Театр утратил свой былой блеск и шарм. Броский неоновый росчерк «Фиеста» крепится на панно из зигзагообразных полос над рядом
сверкающих стеклянных дверей. Сразу за театром находится аптека, где ему посчастливилось найти место, чтобы запарковать машину. Он опускает десять центов в новенький счётчик-крепыш, а затем оставляет рецепт для Сьюзан на белом аптечном прилавке, который находится позади рядов грабель, тяпок, совков и садовых шлангов, кастрюль, сковородок, тостеров, плюшевых игрушек, трёхколёсных велосипедов. Подбор препаратов займёт какое-то время. Джуит выходит на улицу, чтобы прогуляться по тротуару, тесному от прохожих.Рядом находится магазин Грэя. Там он любил просматривать новые книги. Деньги, чтобы купить хотя бы одну из них, бывали у него редко, но мистер Грэй всегда доброжелательно улыбался ему. Здесь ему разрешалось открыть любую из книг. Не то что в публичной библиотеке — мисс Уолтон, дама с квадратной челюстью и солдатской выправкой, следила там за ним в оба. Если она полагала, что он ещё слишком юн, чтобы читать выбранную им книгу, она тотчас маршировала к нему, вынимала книгу из его рук, звучно захлопывала и ставила обратно на полку. Она настолько стремилась сохранить его юное мировоззрение незапятнанным, что даже как-то раз оттолкнула его от полки. Её корсет был твёрд как кираса. Он вспоминает одну из книг, которую ему запрещали читать — «Молодой Джозеф» Томаса Манна — тот эпизод, когда мальчик снимает с себя разноцветную одежду и голым танцует под лунным светом. Тогда в летней тишине библиотеки во время прочтения этого у Джуита сильно забилось сердце. Должно быть, мисс Уолтон знала о нём то, чего он сам о себе не знал. Он вспомнил, как от волнения у него пересохло в горле, когда он пытался найти этот эпизод снова, но так и не нашёл. Она не дала ему времени.

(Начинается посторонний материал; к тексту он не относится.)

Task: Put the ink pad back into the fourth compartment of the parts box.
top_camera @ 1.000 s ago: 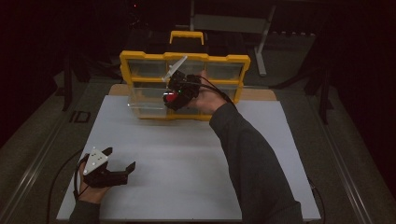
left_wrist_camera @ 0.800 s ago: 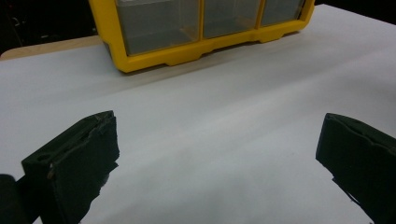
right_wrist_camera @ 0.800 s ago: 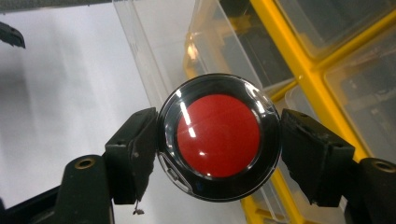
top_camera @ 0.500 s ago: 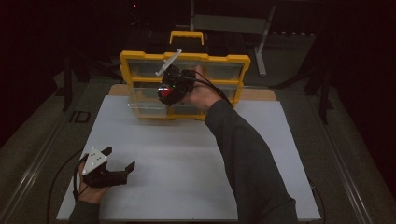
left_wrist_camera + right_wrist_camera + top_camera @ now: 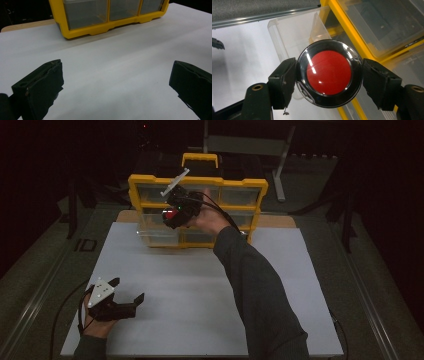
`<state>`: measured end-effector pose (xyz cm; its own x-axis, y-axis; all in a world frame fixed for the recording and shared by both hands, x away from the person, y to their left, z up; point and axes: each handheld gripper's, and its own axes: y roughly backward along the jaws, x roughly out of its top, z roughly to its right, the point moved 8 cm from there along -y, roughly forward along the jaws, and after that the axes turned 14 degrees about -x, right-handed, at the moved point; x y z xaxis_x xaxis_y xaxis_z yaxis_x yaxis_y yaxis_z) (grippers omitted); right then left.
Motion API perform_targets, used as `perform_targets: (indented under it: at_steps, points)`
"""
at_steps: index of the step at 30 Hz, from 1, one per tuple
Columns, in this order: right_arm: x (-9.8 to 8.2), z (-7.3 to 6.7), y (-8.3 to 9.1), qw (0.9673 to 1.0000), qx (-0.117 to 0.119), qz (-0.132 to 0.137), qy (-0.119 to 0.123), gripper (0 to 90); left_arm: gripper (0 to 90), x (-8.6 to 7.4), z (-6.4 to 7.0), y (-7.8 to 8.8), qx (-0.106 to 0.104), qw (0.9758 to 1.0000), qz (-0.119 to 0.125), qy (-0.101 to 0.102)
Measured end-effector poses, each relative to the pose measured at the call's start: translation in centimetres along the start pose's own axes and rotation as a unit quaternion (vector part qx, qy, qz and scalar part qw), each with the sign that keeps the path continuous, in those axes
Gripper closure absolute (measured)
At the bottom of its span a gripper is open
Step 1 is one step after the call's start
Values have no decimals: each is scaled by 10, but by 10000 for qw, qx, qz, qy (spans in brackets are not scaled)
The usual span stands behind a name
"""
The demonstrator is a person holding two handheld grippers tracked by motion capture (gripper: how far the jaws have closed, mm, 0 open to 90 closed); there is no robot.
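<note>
nearest the camera in the high view, the left gripper [image 5: 121,296] is parked low over the near left corner of the white table sheet [image 5: 200,320], its jaws spread wide with nothing between them. in the left gripper view it's just bare sheet between the two black pads [image 5: 42,85], so it looks like it's being kept out of the way rather than used for anything right now.

further out, the right gripper [image 5: 328,76] is held up in front of the yellow drawer cabinet [image 5: 197,182], with the arm stretched across the table. a round red disc with a shiny black rim [image 5: 328,73] is pinched edge to edge between its pads, so the jaws are only partly closed, stopped at the width of the disc. gripping it across the rim probably keeps the flat face steady and lets it be dropped flat.

right behind the disc, a clear plastic drawer [image 5: 294,32] is seen pulled out from the cabinet, with a divider inside it. the disc is hanging above or just in front of that open drawer, not resting in it, so it's likely either headed in or just lifted out; which one can't be told.

as for writing: nothing is readable on the disc, the drawers or the cabinet. some dark marks are seen on the floor strip left of the table [image 5: 86,245], too blurry to be read for sure.
</note>
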<state>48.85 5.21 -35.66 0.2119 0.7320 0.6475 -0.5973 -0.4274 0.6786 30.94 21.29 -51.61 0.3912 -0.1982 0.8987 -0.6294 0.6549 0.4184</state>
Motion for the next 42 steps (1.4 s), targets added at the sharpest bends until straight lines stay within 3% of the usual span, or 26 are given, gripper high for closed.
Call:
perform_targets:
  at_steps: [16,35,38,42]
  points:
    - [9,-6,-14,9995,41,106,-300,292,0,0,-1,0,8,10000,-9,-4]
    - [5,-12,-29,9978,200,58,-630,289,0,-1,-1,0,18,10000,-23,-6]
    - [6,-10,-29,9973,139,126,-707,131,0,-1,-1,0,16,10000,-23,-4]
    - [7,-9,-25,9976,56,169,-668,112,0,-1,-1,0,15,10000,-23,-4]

Джуит заглядывает в дверь магазина Грэя. Внутри ослепительно светло. В старые времена стены здесь были обиты деревом, полки и столы были деревянными. Было светло от одних только новых книжных обложек. Здесь было по-домашнему уютно. Под ногами были мягкие ковры. Сейчас деревянной отделки нет. На полу виниловое покрытие. Сейчас за прилавком стоит девушка студенческого возрасте в толстовке с жёлтыми и красными полосами и узких джинсах. Её волосы похожи на шерсть спаниеля. Она сверяет названия книг со списком. Ничто в ней не напоминало ему мистера Грэя. Тот носил шотландские свитера, твидовые жакеты, фланелевые брюки и опойковые мокасины. С испугом и огорчением, Джуит запоздало осознаёт, что мистер Грэй, наверное, был гомосексуалистом.

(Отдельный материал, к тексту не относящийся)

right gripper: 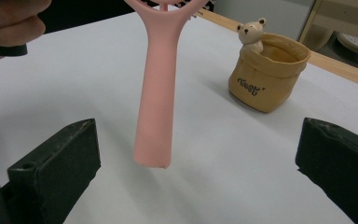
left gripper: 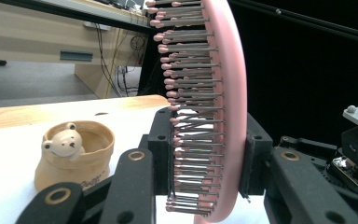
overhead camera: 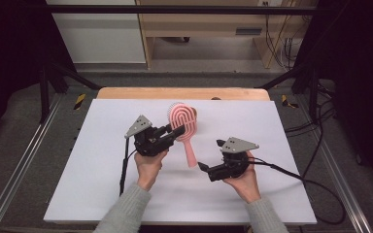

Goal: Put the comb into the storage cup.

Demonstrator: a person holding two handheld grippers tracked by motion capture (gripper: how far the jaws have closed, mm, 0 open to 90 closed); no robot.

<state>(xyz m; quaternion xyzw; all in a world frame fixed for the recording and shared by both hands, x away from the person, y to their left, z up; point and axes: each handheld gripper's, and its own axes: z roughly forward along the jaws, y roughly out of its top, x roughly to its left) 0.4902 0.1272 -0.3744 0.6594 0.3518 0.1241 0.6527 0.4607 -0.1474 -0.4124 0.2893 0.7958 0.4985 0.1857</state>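
Note:
A pink hairbrush (overhead camera: 183, 120) is held up off the white mat, head up and handle hanging down and toward me. My left gripper (overhead camera: 177, 130) is shut on the brush head; in the left gripper view both pads clamp the brush (left gripper: 228, 116), bristles pointing left. My right gripper (overhead camera: 210, 154) is open just in front of the handle's lower end. In the right gripper view the handle (right gripper: 156, 102) hangs ahead of the wide-apart jaws, which do not touch it.
A small tan pot with a bear figure (right gripper: 265, 74) stands on the mat behind the brush, also seen in the left gripper view (left gripper: 74, 154). The white mat (overhead camera: 102, 194) covers a wooden table (overhead camera: 182, 93). Cables trail from both grippers toward me.

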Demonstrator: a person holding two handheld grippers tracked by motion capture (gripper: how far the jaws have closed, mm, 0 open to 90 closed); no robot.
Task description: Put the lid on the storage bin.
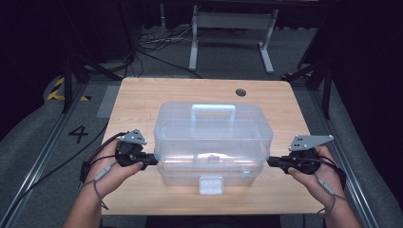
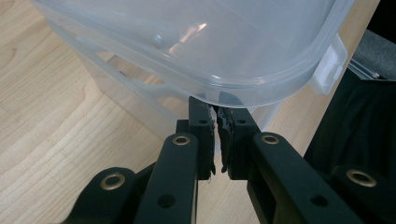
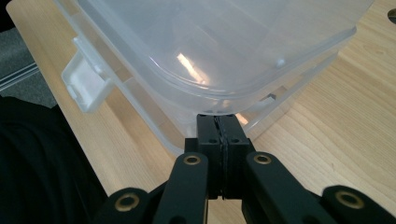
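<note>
Both hands low at the near edge, one gripper tucked in at each end of the clear storage box.

Left gripper (image 1: 151, 160) has its jaws nearly pressed together with a thin slit between the pads, tips under the lid's lip; right gripper (image 1: 271, 162) is pressed fully together at the opposite end, nothing pinched that I can make out. I've got the box (image 1: 213, 137) sitting mid-table (image 1: 142, 95), lid on, white latch (image 1: 211, 185) facing me. It looks empty, so light, I reckon, but thin-walled, flexy and slick. I'd lift under the rim at both ends, or use the top handle (image 1: 213, 113).
</note>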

Он разочарованно улыбнулся. Почему он никогда не подозревал Грэя? Потому ли, что в отличие от молодого пастора Унгара, несчастного измученного Ле Клера, Грэй всегда держал при себе свои ухоженные нежные руки? Они часто разговаривали. О чём? Джуит припоминает только один разговор. Грэй деликатно поправил, когда мальчик неправильно произнёс имя Микеланджело. Джуит видит перед собой его забавную улыбку и слышит, как он произносит по слогам «ми — кель — анд — жело». В этот момент Грэй вызвал в нём большую симпатию. Что если…? Он останавливает себя. Он не был готов к Грэю так же, как и ко всем остальным мужчинам. Он входит в прохладное помещение магазина и спрашивает девушку: — А что стало с мистером Грэем?
Девушка в больших круглых очках. Стёкла с янтарным оттенком сверху кажутся дымчатыми. Она недоумённо моргает.
— С мистером Грэем?
— Именем которого называется магазин, — уточняет он.
— О, — отвечает она и пожимает плечами. — Здесь нет мистера Грэя.
— Обычно он всегда был, — говорит он.
— Надо полагать, да. — Она вынимает с полки новую пачку книг. — Я здесь не очень давно.
Она поправляет очки, которые съехали у неё с носа, и ставит галочку в списке.